• [TO DO] Could you output exactly the lines from the one containing "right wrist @" through the end of the records below, and nothing more?

• [RECORDS PROVIDED]
== Segment start ==
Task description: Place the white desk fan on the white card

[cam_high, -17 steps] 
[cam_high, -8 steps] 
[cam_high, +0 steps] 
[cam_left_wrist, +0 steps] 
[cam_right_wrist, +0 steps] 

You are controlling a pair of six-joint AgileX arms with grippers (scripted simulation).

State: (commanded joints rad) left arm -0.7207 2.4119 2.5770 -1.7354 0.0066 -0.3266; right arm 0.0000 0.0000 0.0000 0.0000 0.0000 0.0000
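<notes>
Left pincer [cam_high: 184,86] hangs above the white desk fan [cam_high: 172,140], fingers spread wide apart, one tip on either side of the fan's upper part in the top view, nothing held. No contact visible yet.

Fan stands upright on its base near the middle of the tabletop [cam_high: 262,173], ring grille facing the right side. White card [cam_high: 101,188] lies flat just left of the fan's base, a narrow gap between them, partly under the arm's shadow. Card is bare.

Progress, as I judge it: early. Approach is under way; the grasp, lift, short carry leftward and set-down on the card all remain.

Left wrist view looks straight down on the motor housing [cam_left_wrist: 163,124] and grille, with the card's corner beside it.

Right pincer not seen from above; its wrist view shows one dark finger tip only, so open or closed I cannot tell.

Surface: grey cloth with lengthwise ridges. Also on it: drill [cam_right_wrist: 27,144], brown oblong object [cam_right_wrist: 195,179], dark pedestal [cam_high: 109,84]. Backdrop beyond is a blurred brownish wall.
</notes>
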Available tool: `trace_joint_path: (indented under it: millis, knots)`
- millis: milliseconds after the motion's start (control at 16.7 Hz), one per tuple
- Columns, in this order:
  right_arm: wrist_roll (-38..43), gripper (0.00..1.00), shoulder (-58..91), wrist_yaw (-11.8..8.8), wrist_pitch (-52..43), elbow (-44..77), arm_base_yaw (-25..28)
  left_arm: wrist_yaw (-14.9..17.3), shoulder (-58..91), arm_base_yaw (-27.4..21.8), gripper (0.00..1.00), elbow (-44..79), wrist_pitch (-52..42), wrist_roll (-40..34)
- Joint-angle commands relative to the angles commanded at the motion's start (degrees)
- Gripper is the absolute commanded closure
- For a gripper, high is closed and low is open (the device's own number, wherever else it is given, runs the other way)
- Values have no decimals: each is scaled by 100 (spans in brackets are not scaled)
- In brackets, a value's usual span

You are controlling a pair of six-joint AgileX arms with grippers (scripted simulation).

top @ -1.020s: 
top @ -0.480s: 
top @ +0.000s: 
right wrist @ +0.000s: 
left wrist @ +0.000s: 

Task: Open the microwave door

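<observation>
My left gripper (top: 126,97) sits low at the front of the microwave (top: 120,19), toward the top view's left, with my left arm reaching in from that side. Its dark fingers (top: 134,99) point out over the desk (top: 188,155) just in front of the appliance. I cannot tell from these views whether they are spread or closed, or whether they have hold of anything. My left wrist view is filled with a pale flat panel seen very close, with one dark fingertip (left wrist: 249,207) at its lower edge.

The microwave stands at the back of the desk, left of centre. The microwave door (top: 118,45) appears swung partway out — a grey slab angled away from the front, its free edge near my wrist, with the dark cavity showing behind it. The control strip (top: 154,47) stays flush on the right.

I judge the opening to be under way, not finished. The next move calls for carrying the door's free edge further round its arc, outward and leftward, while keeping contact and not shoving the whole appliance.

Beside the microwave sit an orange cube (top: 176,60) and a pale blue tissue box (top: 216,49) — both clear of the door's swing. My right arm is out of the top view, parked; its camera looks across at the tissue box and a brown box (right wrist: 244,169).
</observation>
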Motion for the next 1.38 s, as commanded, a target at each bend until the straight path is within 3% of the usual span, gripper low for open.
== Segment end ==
• [EXPECTED ANSWER]
right wrist @ +0.000s: 
left wrist @ +0.000s: 

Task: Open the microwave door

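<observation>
My left gripper (top: 126,97) sits low at the front of the microwave (top: 120,19), toward the top view's left, with my left arm reaching in from that side. Its dark fingers (top: 134,99) point out over the desk (top: 188,155) just in front of the appliance. I cannot tell from these views whether they are spread or closed, or whether they have hold of anything. My left wrist view is filled with a pale flat panel seen very close, with one dark fingertip (left wrist: 249,207) at its lower edge.

The microwave stands at the back of the desk, left of centre. The microwave door (top: 118,45) appears swung partway out — a grey slab angled away from the front, its free edge near my wrist, with the dark cavity showing behind it. The control strip (top: 154,47) stays flush on the right.

I judge the opening to be under way, not finished. The next move calls for carrying the door's free edge further round its arc, outward and leftward, while keeping contact and not shoving the whole appliance.

Beside the microwave sit an orange cube (top: 176,60) and a pale blue tissue box (top: 216,49) — both clear of the door's swing. My right arm is out of the top view, parked; its camera looks across at the tissue box and a brown box (right wrist: 244,169).
</observation>
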Motion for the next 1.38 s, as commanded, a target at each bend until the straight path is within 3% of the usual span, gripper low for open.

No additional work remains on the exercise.